▸ WORK INSTRUCTION
Once you have reviewed the listing below, restate it word for word.

▸ EXERCISE DATA
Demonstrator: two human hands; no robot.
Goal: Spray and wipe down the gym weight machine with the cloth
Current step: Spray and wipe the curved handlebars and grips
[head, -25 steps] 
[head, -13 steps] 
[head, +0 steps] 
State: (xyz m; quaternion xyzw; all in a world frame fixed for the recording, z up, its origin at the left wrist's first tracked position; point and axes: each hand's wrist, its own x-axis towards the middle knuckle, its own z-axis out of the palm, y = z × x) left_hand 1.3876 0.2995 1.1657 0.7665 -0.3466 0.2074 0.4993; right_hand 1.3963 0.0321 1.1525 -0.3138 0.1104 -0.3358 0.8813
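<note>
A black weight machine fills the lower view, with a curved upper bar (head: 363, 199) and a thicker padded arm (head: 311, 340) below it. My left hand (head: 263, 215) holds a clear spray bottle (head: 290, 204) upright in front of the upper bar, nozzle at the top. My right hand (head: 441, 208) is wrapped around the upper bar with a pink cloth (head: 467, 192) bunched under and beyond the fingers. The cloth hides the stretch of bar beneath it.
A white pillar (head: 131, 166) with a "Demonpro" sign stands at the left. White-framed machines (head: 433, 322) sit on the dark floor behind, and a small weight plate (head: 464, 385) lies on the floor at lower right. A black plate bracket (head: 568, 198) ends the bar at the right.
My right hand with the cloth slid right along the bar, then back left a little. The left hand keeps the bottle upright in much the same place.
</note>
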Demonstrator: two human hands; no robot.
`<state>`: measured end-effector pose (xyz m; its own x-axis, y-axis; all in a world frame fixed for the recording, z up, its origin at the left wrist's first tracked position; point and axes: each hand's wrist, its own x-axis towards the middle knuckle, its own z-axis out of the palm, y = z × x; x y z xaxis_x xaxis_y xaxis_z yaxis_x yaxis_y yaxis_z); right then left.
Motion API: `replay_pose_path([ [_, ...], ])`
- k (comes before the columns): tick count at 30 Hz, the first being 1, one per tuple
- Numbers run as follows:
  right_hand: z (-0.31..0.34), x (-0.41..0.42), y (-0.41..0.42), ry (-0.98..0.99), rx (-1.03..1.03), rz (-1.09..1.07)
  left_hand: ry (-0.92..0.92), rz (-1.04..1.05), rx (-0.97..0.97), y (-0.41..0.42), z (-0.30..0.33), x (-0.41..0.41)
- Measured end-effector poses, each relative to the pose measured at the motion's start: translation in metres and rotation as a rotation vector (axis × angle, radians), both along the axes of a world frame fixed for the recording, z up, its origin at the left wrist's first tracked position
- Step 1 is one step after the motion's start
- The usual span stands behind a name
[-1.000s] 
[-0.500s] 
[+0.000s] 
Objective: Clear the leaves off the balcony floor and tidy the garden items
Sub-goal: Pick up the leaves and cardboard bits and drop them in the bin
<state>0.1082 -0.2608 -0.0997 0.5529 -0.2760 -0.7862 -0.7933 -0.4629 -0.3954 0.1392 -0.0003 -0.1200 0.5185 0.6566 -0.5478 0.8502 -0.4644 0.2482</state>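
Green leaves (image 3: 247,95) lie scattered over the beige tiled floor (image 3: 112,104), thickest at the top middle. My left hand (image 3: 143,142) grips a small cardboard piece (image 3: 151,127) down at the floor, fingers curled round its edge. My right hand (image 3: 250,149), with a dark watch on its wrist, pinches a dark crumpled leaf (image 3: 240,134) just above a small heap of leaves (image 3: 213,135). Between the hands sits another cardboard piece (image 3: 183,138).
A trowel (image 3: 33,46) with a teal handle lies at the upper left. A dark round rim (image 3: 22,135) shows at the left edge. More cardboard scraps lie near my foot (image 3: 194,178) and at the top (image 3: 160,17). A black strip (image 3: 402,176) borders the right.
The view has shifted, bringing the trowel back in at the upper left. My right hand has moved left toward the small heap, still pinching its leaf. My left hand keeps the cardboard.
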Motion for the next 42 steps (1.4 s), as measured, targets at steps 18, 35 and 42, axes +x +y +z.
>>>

▸ SOLUTION TO THIS PROBLEM
Demonstrator: two human hands; no robot.
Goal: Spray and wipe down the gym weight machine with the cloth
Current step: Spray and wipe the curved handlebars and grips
[head, -25 steps] 
[head, -13 steps] 
[head, +0 steps] 
State: (xyz m; quaternion xyzw; all in a world frame fixed for the recording, z up, its origin at the left wrist's first tracked position; point and axes: each hand's wrist, its own x-axis towards the middle knuckle, its own z-axis out of the palm, y = z × x) left_hand 1.3876 0.2995 1.1657 0.7665 -0.3466 0.2074 0.4993; right_hand 1.3963 0.0321 1.1525 -0.3138 0.1104 -0.3358 0.8813
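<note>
A black weight machine fills the lower view, with a curved upper bar (head: 363, 199) and a thicker padded arm (head: 311, 340) below it. My left hand (head: 263, 215) holds a clear spray bottle (head: 290, 204) upright in front of the upper bar, nozzle at the top. My right hand (head: 441, 208) is wrapped around the upper bar with a pink cloth (head: 467, 192) bunched under and beyond the fingers. The cloth hides the stretch of bar beneath it.
A white pillar (head: 131, 166) with a "Demonpro" sign stands at the left. White-framed machines (head: 433, 322) sit on the dark floor behind, and a small weight plate (head: 464, 385) lies on the floor at lower right. A black plate bracket (head: 568, 198) ends the bar at the right.
My right hand with the cloth slid right along the bar, then back left a little. The left hand keeps the bottle upright in much the same place.
</note>
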Demonstrator: two human hands; no robot.
`<state>`: measured end-effector pose (xyz m; its own x-axis, y-axis; all in a world frame fixed for the recording, z up, its origin at the left wrist's first tracked position; point and axes: each hand's wrist, its own x-axis towards the middle knuckle, its own z-axis out of the palm, y = z × x; x y z xaxis_x xaxis_y xaxis_z yaxis_x yaxis_y yaxis_z); right then left.
Motion API: `replay_pose_path([ [_, ...], ])`
- k (comes before the columns): tick count at 30 Hz, the first being 1, one per tuple
- Numbers run as follows:
  right_hand: z (-0.31..0.34), x (-0.41..0.42), y (-0.41..0.42), ry (-0.98..0.99), rx (-1.03..1.03), rz (-1.09..1.07)
  left_hand: ry (-0.92..0.92), rz (-1.04..1.05), rx (-0.97..0.97), y (-0.41..0.42), z (-0.30..0.33), x (-0.41..0.41)
- Measured end-effector poses, each relative to the pose measured at the motion's start: translation in metres and rotation as a rotation vector (axis × angle, radians), both along the axes of a world frame fixed for the recording, z up, its origin at the left wrist's first tracked position
- Step 1 is one step after the motion's start
- The usual span stands behind a name
[-1.000s] 
[-0.500s] 
[+0.000s] 
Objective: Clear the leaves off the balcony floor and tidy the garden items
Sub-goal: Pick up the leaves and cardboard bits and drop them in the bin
<state>0.1082 -0.2608 -0.0997 0.5529 -0.2760 -0.7862 -0.7933 -0.4629 -0.3954 0.1392 -0.0003 -0.1200 0.5185 0.6566 -0.5478 0.8502 -0.4644 0.2482</state>
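Green leaves (image 3: 247,95) lie scattered over the beige tiled floor (image 3: 112,104), thickest at the top middle. My left hand (image 3: 143,142) grips a small cardboard piece (image 3: 151,127) down at the floor, fingers curled round its edge. My right hand (image 3: 250,149), with a dark watch on its wrist, pinches a dark crumpled leaf (image 3: 240,134) just above a small heap of leaves (image 3: 213,135). Between the hands sits another cardboard piece (image 3: 183,138).
A trowel (image 3: 33,46) with a teal handle lies at the upper left. A dark round rim (image 3: 22,135) shows at the left edge. More cardboard scraps lie near my foot (image 3: 194,178) and at the top (image 3: 160,17). A black strip (image 3: 402,176) borders the right.
The view has shifted, bringing the trowel back in at the upper left. My right hand has moved left toward the small heap, still pinching its leaf. My left hand keeps the cardboard.
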Motion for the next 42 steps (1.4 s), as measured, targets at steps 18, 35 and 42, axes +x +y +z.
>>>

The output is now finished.